### Work to complete
Find the line in the entries below that contains "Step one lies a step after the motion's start". Repeat it exactly, and every line after it through the line that contains "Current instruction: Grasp".

### Data
★ ★ ★ ★ ★ ★ ★
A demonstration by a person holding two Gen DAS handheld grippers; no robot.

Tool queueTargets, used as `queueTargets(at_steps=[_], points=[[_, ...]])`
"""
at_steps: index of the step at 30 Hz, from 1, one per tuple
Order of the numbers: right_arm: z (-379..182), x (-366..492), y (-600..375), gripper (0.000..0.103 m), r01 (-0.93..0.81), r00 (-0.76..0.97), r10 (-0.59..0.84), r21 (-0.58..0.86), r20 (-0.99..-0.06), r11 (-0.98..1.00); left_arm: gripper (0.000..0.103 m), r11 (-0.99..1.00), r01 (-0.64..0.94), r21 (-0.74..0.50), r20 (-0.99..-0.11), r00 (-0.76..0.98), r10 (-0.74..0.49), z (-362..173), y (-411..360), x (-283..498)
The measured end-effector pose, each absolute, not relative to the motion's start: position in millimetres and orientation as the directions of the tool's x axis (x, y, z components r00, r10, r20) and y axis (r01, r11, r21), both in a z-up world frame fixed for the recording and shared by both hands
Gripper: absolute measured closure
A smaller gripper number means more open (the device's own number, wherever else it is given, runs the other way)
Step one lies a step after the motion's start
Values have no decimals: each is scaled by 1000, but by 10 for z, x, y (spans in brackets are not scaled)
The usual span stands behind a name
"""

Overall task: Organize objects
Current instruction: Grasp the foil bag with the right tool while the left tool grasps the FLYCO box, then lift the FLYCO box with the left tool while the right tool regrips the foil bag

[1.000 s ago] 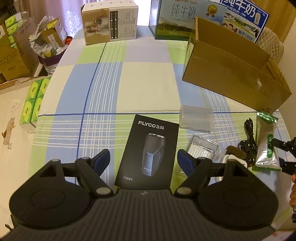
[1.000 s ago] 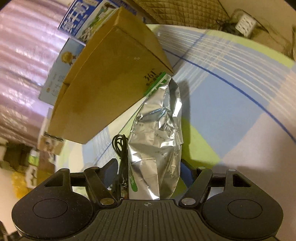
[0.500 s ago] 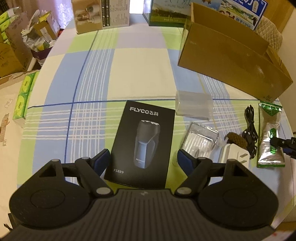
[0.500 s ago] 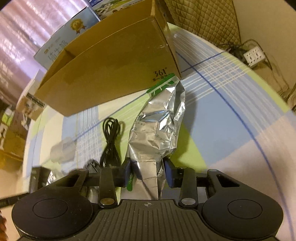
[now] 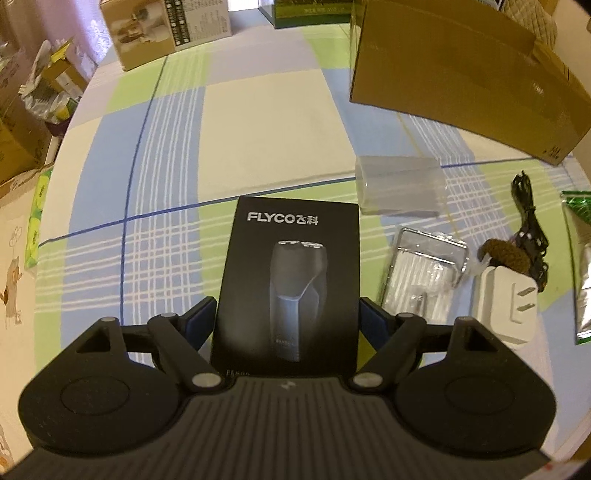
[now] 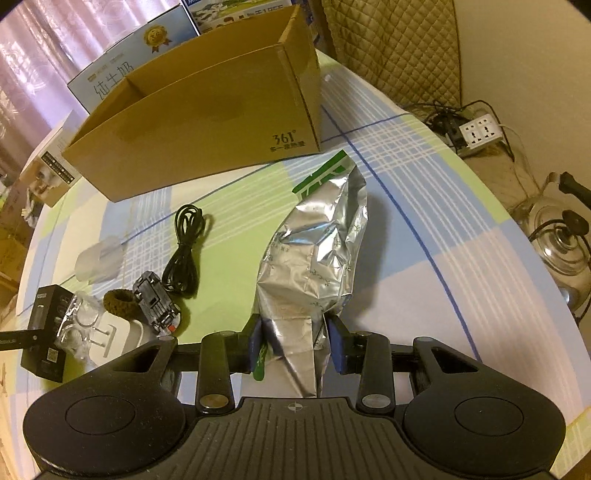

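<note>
My left gripper (image 5: 288, 323) has its jaws on both sides of a black FLYCO shaver box (image 5: 291, 280) that lies flat on the checked tablecloth; the pads sit at its edges, and I cannot tell if they press it. My right gripper (image 6: 295, 345) is shut on the bottom end of a crinkled silver foil pouch (image 6: 317, 254) with a green top, held lifted off the cloth. An open cardboard box (image 6: 207, 122) stands behind it, and also shows in the left wrist view (image 5: 461, 81).
Small items lie between the grippers: a clear plastic case (image 5: 399, 190), a clear blister pack (image 5: 424, 273), a white plug adapter (image 5: 506, 306), a brown ring (image 6: 120, 302), a coiled black cable (image 6: 186, 251) and a small toy car (image 6: 157, 299). Cartons (image 5: 166, 29) stand at the far edge.
My left gripper moved forward over the FLYCO box until its jaws flank it. My right gripper closed on the foil pouch and raised it, tilting upward.
</note>
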State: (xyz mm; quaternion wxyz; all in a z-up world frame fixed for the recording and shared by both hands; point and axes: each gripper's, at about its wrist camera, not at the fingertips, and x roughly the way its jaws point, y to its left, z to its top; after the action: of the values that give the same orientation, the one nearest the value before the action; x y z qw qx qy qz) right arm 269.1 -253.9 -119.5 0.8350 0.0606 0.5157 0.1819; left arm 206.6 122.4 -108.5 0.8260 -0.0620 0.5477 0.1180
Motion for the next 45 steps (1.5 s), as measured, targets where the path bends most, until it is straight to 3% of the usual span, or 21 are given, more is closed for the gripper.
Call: queueTargets(at_steps=[20,45], points=[[-1175,2675,-2552,69,-245,405,360,280,-840,928,26,956,-291,28,-915,378,142,-1131,1263,2027],[-679,2596,-2775,75,-249,451,476,406,-755,879,26,952,-302,-52,-851,513,116,-509,1143,1928]])
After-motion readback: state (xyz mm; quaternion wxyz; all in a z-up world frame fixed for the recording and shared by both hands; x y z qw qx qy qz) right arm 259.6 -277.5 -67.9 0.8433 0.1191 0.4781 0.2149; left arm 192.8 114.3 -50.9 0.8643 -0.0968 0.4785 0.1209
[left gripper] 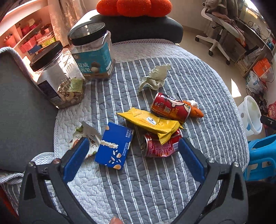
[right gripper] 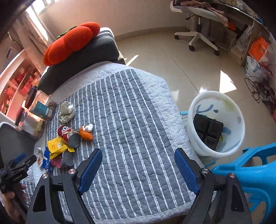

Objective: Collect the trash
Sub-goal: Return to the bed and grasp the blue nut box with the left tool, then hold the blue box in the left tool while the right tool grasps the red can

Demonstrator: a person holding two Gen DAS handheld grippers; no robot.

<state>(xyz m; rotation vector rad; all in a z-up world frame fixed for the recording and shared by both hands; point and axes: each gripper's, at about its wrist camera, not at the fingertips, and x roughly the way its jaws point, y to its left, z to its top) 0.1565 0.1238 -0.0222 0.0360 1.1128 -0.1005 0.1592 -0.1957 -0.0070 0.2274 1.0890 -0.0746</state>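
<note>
Trash lies on a grey striped quilt [left gripper: 155, 181]: a blue carton [left gripper: 114, 145], a crushed red can [left gripper: 160, 147] under a yellow wrapper [left gripper: 150, 122], a white-green torn packet [left gripper: 86, 136], a red cartoon can [left gripper: 169, 107] on its side, an orange-and-white scrap [left gripper: 195, 110] and crumpled pale paper [left gripper: 155, 77]. My left gripper [left gripper: 133, 143] is open above the carton and crushed can, holding nothing. My right gripper [right gripper: 138, 151] is open and empty over bare quilt [right gripper: 131, 120]. To its right a white bin [right gripper: 229, 110] on the floor holds a black tray [right gripper: 207, 131].
Two clear jars with black lids [left gripper: 93, 55] [left gripper: 57, 77] stand at the quilt's far left. A dark cushion [left gripper: 141, 27] carries an orange plush [left gripper: 134, 6]. A blue plastic stool [right gripper: 250, 172] is beside the bin. An office chair [right gripper: 198, 34] and clutter line the far wall.
</note>
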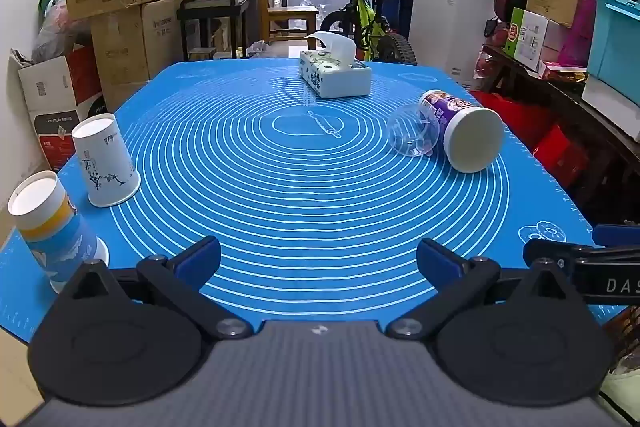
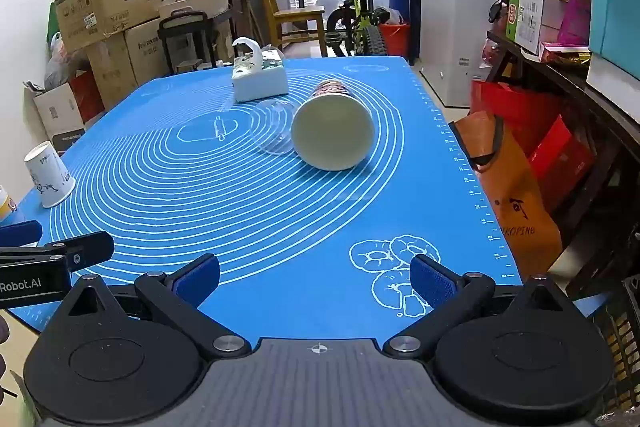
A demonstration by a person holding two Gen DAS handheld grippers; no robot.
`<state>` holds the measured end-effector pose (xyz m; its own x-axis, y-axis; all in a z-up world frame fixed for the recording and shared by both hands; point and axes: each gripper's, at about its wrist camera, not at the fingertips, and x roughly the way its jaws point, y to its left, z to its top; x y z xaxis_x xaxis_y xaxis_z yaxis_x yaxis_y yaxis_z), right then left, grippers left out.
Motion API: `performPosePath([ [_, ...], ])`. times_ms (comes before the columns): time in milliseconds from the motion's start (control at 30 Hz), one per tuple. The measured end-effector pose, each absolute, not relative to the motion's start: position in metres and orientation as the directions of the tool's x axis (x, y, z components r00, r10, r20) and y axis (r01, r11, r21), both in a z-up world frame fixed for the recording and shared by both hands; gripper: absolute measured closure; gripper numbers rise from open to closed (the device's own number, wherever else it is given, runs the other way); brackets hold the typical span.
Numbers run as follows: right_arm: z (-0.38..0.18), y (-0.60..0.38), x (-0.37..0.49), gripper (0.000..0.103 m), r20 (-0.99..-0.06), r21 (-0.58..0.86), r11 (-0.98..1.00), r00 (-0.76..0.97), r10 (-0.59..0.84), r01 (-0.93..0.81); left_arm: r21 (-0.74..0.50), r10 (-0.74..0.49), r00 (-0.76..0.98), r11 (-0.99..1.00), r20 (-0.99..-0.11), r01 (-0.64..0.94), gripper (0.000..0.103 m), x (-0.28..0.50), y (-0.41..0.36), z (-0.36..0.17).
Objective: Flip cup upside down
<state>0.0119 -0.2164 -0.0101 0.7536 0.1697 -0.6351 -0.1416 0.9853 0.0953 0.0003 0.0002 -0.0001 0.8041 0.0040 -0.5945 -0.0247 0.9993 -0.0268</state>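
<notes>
**Q.** Reading from the left edge of the blue mat (image 1: 320, 211), which cups already stand inverted?

**A.** Two, by appearance. The blue-and-yellow cup (image 1: 52, 227) stands at the near left edge with its narrow base uppermost. Just beside it, farther in, the white printed cup (image 1: 106, 161) stands the same way, wide rim on the mat. Both look finished.

**Q.** And toward the middle and right?

**A.** The tissue box (image 1: 334, 75) sits at the far centre, apart from the task. Right of centre lie a clear plastic cup (image 1: 412, 131) and, touching or nearly touching it, the purple-labelled cup (image 1: 460, 131). Both rest on their sides, so at least one flip seems to remain; which is next cannot be told.

**Q.** State of the tools?

**A.** The left gripper (image 1: 320, 259) hovers at the near edge with jaws spread wide and nothing between them. The right gripper (image 2: 316, 279) does likewise, jaws spread and empty, facing the purple-labelled cup's pale base (image 2: 332, 133), well apart from it. No grasp has begun.
</notes>
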Motion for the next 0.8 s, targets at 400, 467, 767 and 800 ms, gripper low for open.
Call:
performPosePath([
  [400,-0.0100,-0.2197,0.0118,0.002,-0.630,0.094,0.985,0.758,0.169,-0.142,-0.004,0.007,0.809,1.000,-0.588,-0.012,0.000,-0.0002,-0.0010,-0.0007],
  [467,-0.0082,-0.2183,0.0122,0.002,-0.630,0.091,0.986,0.758,0.168,-0.142,-0.005,0.006,0.808,1.000,-0.590,-0.010,0.000,0.0000,-0.0006,-0.0004],
  [767,-0.0078,-0.2207,0.0136,0.003,-0.632,0.098,0.984,0.754,0.179,-0.152,0.014,0.018,0.802,1.000,-0.597,-0.013,0.000,0.0029,-0.0051,-0.0015],
  [800,-0.0078,-0.2202,0.0139,0.002,-0.633,0.097,0.984,0.753,0.179,-0.152,0.014,0.017,0.803,1.000,-0.596,-0.011,0.000,0.0027,-0.0055,-0.0011],
])
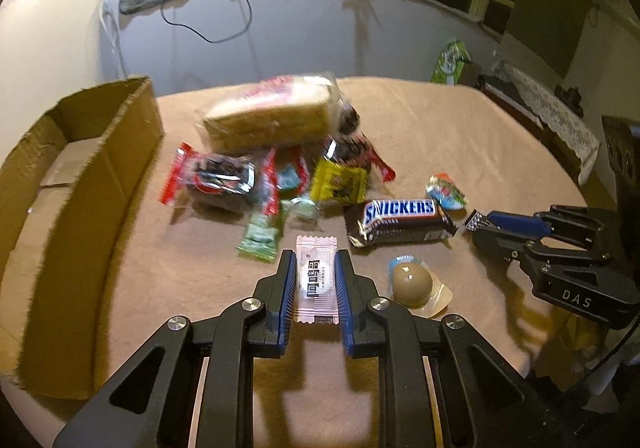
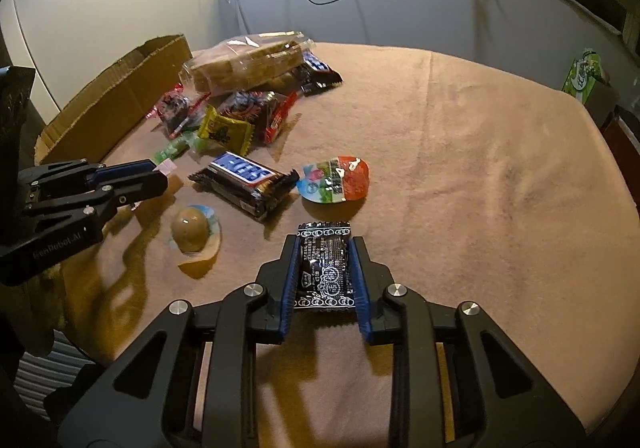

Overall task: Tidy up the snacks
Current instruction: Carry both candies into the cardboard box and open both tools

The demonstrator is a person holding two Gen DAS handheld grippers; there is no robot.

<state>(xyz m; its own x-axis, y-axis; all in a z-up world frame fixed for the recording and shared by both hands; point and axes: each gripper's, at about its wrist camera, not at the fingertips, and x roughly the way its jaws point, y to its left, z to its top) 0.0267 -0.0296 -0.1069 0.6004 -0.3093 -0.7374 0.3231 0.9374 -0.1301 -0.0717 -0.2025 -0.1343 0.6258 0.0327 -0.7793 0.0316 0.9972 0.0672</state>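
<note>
While the bread bag [image 1: 269,113] blurs behind the Snickers bar [image 1: 400,222], left hand-held gripper [image 1: 316,268] clamps a pale sachet [image 1: 315,280] before it, right hand-held gripper [image 2: 325,260] a black packet [image 2: 325,268] beside it.

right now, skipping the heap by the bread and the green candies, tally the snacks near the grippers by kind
Sachets: 2, the white sachet in the left gripper and the black sachet in the right gripper
Jelly cups: 2, the brown jelly cup and the colourful-lidded jelly cup
Snickers bar: 1
Total: 5
</note>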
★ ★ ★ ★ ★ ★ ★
### Written response
Step one lies a step after the motion's start
Values have no decimals: each is scaled by 1000, but by 10 for z, x, y (spans in brackets are not scaled)
The usual span stands behind a name
"""

Overall task: Organize objects
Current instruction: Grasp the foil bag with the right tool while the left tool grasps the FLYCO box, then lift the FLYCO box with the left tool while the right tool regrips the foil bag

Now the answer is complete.